End of an era

LostsupperI guess I’m probably the billionth blogger to write about this but hey, this show deserves it.

Lost has come to an end after six years, the finale left many questions still unanswered but I still found it satisfying and fitting to the show. Incidentally I happened to be in the United States on 22 September 2004 and incidentally I watched the pilot of some new show called “Lost”. I had no idea what to think of it back then and never got around to watching more than half of season 1 when shortly after I returned to Europe where it would be a while before the show was on. It wasn’t until years later that I gave the show a second try and got hooked. Certain “aspects” of the internet enabled me to watch the show at my own (fast) pace and I eventually caught up with season 3. Storylines became increasingly complex and strange, but then again, that wasn’t necessarily a bad thing.

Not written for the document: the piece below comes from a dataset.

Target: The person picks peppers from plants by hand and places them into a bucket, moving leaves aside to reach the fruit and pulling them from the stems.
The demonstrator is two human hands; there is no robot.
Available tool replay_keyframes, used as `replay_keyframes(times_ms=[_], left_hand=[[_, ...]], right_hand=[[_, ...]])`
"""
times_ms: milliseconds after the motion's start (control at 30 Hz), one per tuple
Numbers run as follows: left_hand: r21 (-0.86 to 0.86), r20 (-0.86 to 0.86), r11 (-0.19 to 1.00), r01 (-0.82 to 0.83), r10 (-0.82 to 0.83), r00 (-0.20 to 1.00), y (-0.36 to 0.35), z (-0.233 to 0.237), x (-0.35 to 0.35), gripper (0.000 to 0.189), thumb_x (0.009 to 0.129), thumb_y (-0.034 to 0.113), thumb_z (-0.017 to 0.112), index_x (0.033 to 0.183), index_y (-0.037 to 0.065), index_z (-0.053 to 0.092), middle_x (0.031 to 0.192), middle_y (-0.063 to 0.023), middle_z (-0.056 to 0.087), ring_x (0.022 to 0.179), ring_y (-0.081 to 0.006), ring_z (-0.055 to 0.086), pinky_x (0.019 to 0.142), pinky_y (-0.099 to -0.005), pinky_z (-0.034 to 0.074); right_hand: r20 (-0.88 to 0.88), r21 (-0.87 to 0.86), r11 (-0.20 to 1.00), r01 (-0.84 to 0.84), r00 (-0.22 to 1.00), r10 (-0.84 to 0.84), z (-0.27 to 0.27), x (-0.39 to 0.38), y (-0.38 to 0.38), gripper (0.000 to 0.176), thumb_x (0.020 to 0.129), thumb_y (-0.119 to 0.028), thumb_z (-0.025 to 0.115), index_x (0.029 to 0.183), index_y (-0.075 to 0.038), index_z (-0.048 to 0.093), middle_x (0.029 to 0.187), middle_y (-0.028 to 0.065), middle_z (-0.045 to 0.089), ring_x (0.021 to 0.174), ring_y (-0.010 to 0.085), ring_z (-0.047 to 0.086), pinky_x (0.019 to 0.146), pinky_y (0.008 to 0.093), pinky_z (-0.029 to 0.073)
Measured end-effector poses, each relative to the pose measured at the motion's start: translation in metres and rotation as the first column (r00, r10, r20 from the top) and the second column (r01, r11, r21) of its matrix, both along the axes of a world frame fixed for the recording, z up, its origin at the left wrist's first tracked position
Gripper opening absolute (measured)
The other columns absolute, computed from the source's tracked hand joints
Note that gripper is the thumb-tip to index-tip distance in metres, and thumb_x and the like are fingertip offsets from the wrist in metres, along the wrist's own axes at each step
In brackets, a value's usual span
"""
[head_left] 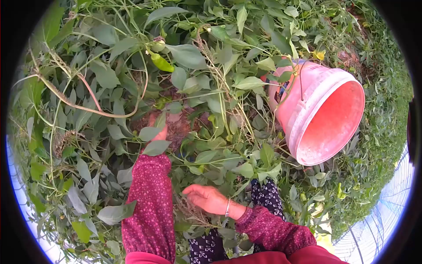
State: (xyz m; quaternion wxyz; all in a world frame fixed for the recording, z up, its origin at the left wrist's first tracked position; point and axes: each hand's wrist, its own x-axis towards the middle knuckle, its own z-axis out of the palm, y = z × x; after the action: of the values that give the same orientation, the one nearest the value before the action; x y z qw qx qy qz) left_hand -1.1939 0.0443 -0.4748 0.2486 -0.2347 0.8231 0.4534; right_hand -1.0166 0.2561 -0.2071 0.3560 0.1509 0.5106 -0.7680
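Note:
My left hand [159, 130] reaches down among the pepper plants, over a patch of bare soil. Leaves cover most of it and its fingers are hidden. Nearer my body, my right hand [206, 199], with a bracelet [227, 207] at its wrist, hovers over a dry seed stalk [193, 211]. Its fingers are loosely bent and apart from the thumb, and nothing shows between them. A light green pepper [161, 63] hangs from a stem beyond my left hand.
A pink bucket [303, 110] lies tilted among the plants at right, its mouth facing me. A bent brown stem [94, 110] arches across the left side. Dense foliage surrounds my legs [209, 246]. White netting [373, 229] runs along the lower right.

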Motion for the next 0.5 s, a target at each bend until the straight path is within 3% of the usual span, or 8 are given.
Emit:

When I heard season 6 would wrap up the show according to the writers’ design I was glad this wasn’t going to be another John Doe, FlashForward or Firefly. The finale itself was pretty decent though it wouldn’t have hurt to give us some more answers about the nature of the island and the two supermen (Jacob and the Man In Black/Fake Locke) who controlled it. I especially liked the writers’ self parody in several scenes like Rose and Bernard telling Desmond they want to stay out of all the drama that got him thrown in a well or Hurley telling Sayid about the “rules”, when Sayid asks “whose rules” Hurley answers with one of the shows’ mantras “Don’t worry about it, just trust me okay”, which was used to dead over the course of six seasons. Then there was the ending at the church where Jack learns the alternate timeline wasn’t a timeline at all (great mindfuck on the part of the writers). It was a sort of purgatory created by the minds of our Losties after they died. It was a timeless place where people who died at different times (sometimes years or even centuries apart in the case of Hurley who became the new Jacob after all) could find each other again, forgive each other (even your killer) and make amends with the things they had done during their lives before moving on to the other side where the difference between good and evil is meaningless.  It was a beautiful idea that fits right into Lost’s mythology of redemption and the thin line between good and evil, or the non-existence of such a line.

It’s not often that a show takes its characters this seriously and gives them a fitting and emotional goodbye, but Lost pulled it off, just like Battlestar Galactica did last year, both shows will alway remain among my favorites and “losing” their characters felt like losing a good friend.